What the title says.
$ ./configure --help | grep -i ucs --enable-unicode[=ucs[24]]
Searching for official documentation, I found this:
sys.maxunicode : an integer giving the largest supported code point for Unicode. Value this depends on the configuration option which determines whether Unicode characters are saved as UCS-2 or UCS-4.

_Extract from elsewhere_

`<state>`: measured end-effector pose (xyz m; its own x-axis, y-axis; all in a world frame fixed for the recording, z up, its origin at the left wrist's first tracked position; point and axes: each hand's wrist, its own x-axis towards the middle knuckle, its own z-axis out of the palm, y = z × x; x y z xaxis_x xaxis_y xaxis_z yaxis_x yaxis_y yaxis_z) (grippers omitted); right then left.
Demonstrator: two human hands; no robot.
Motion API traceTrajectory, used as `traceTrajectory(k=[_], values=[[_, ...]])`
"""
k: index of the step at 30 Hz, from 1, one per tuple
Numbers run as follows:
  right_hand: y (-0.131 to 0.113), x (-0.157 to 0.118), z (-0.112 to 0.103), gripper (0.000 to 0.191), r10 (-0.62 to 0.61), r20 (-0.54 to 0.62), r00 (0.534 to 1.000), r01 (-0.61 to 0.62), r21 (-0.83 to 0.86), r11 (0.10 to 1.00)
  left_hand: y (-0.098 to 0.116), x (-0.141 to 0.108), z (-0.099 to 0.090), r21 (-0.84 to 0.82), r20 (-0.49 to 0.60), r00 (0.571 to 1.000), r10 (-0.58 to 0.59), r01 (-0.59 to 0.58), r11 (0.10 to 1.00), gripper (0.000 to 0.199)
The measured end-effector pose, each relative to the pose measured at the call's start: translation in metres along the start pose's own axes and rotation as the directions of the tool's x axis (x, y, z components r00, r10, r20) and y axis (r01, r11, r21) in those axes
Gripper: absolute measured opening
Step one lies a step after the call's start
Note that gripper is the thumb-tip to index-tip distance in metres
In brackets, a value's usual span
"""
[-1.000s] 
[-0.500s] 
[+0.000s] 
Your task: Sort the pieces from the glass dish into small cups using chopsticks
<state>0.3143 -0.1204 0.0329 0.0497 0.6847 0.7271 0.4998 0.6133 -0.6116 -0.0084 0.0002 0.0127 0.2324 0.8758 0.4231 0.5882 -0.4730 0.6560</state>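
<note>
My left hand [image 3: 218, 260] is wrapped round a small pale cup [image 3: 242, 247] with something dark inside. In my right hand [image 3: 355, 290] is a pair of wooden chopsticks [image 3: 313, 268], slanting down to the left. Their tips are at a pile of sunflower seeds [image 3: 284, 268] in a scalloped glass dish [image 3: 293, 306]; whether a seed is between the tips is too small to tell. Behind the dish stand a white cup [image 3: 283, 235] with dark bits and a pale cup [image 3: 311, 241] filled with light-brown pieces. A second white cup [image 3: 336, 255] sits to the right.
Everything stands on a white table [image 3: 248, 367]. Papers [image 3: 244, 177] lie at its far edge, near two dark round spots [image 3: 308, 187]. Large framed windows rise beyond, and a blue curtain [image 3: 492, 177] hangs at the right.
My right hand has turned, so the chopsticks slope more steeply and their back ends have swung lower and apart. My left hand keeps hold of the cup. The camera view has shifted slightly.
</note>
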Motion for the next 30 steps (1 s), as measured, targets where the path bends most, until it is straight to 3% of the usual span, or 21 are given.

What is unclear here is what value (s) corresponds to UCS-2 and UCS-4.
The code is expected to run in Python 2.6+.
When built with --enable-unicode = ucs4:
>>> import sys >>> print sys.maxunicode 1114111
When built with --enable-unicode = ucs2:
>>> import sys >>> print sys.maxunicode 65535
These are 0xFFFF (or 65535) for UCS-2 and 0x10FFFF (or 1114111) for UCS-4:
Py_UNICODE PyUnicode_GetMax(void) { #ifdef Py_UNICODE_WIDE return 0x10FFFF; #else /* This is actually an illegal character, so it should not be passed to unichr. */ return 0xFFFF; #endif }
The maximum character in UCS-4 mode is determined by the maximum value represented in UTF-16.
I had the same problem. I registered it for myself in my wiki on
http://arcoleo.org/dsawiki/Wiki.jsp?page=Python%20UTF%20-%20UCS2%20or%20UCS4
I wrote -
import sys sys.maxunicode > 65536 and 'UCS4' or 'UCS2'
sysconfig will report the unicode size of the python configuration variables.
Build flags can be requested as follows.
Python 2.7:
import sysconfig sysconfig.get_config_var('Py_UNICODE_SIZE')
Python 2.6:
import distutils distutils.sysconfig.get_config_var('Py_UNICODE_SIZE')
Another way is to create a Unicode array and look at itemsize:
import array bytes_per_char = array.array('u').itemsize
Quote from array docs :
array
Code type 'u' matches the unicode character Pythons. On narrow Unicode assemblies, this is 2 bytes, on large strings it is 4 bytes.
'u'
Note that the distinction between narrow and wide Unicode strings is reset further with Python 3.3, see PEP393 . 'u' typecode for array deprecated since 3.3 and is scheduled for removal in Python 4.0.
65535 - UCS-2:
Thus, the code point U + 0000 is encoded as the number 0, and U + FFFF is encoded as 65535 (which is FFFF16 in hexadecimal format).
I had the same problem and found a semi-official piece of code that does just that and might be interesting for people with the same problem: https://bitbucket.org/pypa/wheel/src/cf4e2d98ecb1f168c50a6de496959b4a10c6b122/wheel/pep425tags.? at = default & fileviewer = file-view-default # pep425tags.py-83: 89 .
It comes from the wheel project, which should check if python is compiled using ucs-2 or ucs-4, because it will change the name of the generated binary.